Problem to work on.
In the records below, find the line that contains "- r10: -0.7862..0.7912" and the line that contains "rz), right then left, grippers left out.". Set down exactly those lines and every line between them, and nothing more.

[Extracted data entries]
*** Begin section ***

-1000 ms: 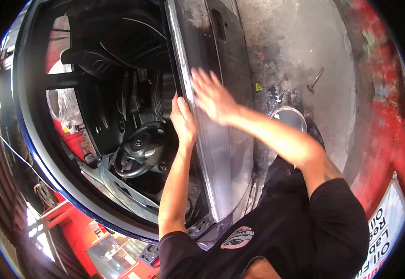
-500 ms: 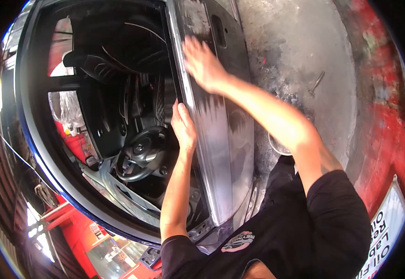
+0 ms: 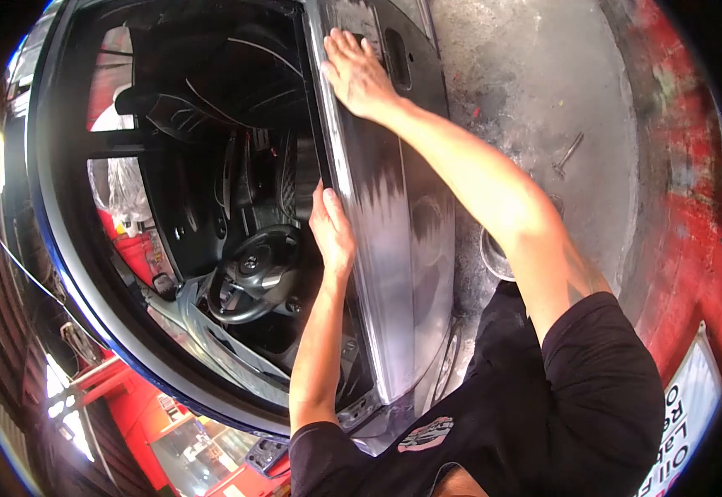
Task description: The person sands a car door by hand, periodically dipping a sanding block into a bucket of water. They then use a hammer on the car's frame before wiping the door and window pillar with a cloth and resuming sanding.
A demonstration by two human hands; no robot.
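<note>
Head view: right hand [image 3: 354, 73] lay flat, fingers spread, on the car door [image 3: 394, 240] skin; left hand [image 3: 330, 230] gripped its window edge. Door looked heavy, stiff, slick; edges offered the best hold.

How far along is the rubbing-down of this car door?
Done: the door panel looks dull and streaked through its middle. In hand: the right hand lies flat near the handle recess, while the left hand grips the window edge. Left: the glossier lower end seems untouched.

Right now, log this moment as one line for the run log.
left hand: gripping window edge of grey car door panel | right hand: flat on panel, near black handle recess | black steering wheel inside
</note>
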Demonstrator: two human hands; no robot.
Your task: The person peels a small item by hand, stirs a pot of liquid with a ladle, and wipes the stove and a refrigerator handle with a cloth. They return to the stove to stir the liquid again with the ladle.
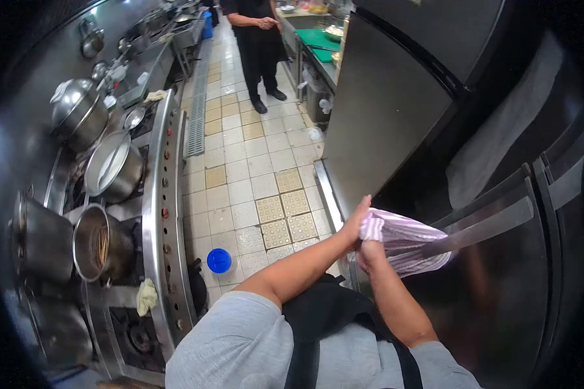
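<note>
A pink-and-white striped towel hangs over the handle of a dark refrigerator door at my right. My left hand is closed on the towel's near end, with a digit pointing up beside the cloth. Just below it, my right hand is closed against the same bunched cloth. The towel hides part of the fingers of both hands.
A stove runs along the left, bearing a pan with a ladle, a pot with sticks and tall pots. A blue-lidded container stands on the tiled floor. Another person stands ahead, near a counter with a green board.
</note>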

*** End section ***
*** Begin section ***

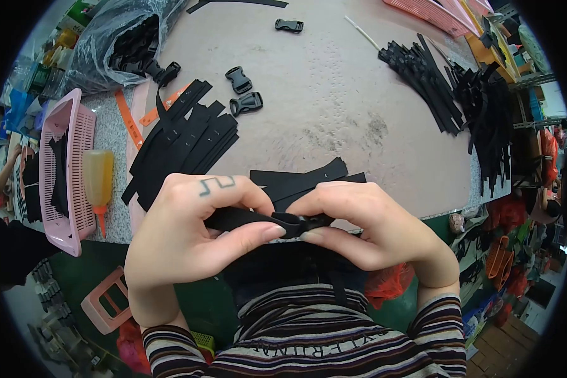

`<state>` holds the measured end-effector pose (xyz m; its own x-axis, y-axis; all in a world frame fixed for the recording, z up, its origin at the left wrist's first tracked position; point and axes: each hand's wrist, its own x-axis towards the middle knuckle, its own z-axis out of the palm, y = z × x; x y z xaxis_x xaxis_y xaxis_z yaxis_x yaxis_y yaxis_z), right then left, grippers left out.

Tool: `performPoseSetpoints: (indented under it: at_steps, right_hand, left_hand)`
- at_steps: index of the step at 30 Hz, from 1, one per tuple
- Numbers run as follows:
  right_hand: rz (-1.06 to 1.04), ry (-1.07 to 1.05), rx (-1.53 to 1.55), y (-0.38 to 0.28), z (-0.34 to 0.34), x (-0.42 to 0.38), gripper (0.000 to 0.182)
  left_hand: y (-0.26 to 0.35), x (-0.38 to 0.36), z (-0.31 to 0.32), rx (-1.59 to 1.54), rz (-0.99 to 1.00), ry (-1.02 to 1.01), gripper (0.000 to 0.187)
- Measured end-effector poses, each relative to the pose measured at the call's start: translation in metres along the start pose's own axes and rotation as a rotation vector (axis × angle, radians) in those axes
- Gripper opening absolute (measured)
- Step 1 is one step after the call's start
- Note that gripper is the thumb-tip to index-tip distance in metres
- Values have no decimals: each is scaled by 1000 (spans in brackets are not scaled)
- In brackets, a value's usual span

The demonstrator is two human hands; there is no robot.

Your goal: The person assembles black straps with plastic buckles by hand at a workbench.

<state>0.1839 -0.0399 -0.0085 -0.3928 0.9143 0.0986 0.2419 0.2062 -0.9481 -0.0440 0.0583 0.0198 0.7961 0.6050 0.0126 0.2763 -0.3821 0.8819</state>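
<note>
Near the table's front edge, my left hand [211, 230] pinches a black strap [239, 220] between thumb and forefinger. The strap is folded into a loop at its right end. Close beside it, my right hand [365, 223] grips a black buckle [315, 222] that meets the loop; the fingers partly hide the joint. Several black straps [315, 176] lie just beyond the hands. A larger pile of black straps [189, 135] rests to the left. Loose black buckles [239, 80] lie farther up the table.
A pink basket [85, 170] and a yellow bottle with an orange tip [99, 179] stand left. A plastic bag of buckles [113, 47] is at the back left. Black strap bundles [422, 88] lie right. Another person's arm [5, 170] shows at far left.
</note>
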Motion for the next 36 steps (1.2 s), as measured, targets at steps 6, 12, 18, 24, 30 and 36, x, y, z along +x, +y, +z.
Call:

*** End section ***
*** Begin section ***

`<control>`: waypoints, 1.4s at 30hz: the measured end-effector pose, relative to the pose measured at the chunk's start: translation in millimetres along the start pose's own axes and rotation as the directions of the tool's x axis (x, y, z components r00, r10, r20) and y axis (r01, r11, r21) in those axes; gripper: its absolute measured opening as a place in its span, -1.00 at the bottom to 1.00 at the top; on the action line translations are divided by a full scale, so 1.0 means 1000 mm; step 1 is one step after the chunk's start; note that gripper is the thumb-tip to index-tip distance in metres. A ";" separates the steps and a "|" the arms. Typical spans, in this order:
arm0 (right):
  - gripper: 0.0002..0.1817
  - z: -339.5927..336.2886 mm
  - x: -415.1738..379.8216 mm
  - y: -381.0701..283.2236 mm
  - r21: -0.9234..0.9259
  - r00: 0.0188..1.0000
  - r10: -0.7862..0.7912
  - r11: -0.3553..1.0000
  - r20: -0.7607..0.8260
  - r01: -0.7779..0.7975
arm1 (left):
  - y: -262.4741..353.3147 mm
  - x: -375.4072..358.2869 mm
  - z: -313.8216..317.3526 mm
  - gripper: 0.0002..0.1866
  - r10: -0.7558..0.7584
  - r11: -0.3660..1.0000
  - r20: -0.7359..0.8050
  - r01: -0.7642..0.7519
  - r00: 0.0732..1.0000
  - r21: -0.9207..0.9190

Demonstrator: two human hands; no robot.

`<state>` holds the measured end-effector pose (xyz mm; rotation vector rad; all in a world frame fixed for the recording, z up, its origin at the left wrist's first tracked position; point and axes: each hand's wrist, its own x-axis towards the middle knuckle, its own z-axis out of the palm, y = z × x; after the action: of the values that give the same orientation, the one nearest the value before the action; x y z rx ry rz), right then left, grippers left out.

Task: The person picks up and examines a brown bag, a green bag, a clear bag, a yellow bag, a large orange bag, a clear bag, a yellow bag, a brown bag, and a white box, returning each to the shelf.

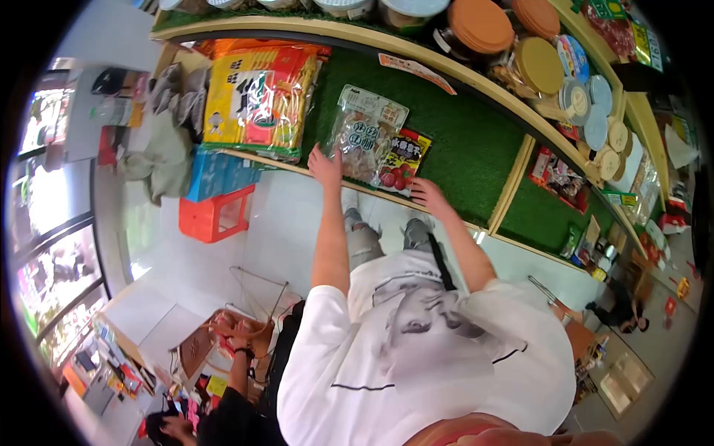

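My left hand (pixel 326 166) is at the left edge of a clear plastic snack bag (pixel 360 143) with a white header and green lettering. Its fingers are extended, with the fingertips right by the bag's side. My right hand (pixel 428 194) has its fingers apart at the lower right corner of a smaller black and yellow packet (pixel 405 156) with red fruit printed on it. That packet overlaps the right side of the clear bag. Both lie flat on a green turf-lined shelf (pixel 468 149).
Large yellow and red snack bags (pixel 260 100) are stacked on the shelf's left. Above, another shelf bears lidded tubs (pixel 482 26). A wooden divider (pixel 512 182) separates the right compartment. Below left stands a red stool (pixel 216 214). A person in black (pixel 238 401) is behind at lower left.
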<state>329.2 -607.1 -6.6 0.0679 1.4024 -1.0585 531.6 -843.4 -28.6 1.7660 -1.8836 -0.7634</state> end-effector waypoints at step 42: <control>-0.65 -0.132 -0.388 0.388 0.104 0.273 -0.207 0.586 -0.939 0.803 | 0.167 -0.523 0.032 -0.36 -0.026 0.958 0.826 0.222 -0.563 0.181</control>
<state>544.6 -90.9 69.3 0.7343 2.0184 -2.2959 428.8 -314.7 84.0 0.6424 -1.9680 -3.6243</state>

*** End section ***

Answer box.
  - r10: -0.7862..0.7912
  - r11: -0.3553..1.0000
  - r20: -0.7607..0.8260
  - r01: -0.7779..0.7975
arm1 (left):
  - y: -262.4741..353.3147 mm
  - x: -375.4072..358.2869 mm
  - z: -313.8216..317.3526 mm
  - gripper: 0.0002..0.1866
  - r10: -0.7558..0.7584
  - r11: -0.3660..1.0000
  - r20: -0.7359..0.8050
  - r01: -0.7642..0.7519
  - r00: 0.0732..1.0000
  - r21: -0.9207..0.9190

Demonstrator: two human hands; no robot.

`<state>` holds the measured end-effector pose (xyz mm; rotation vector rad; all in a world frame fixed for the recording, z up, its origin at the left wrist's first tracked position; point and axes: each hand's wrist, its own x-axis towards the middle knuckle, its own z-axis out of the palm, y = z × x; after the action: of the values that give the same orientation, the one nearest the value before the action; x y z rx ry rz), right then left, grippers left out.

The exercise is complete with this answer.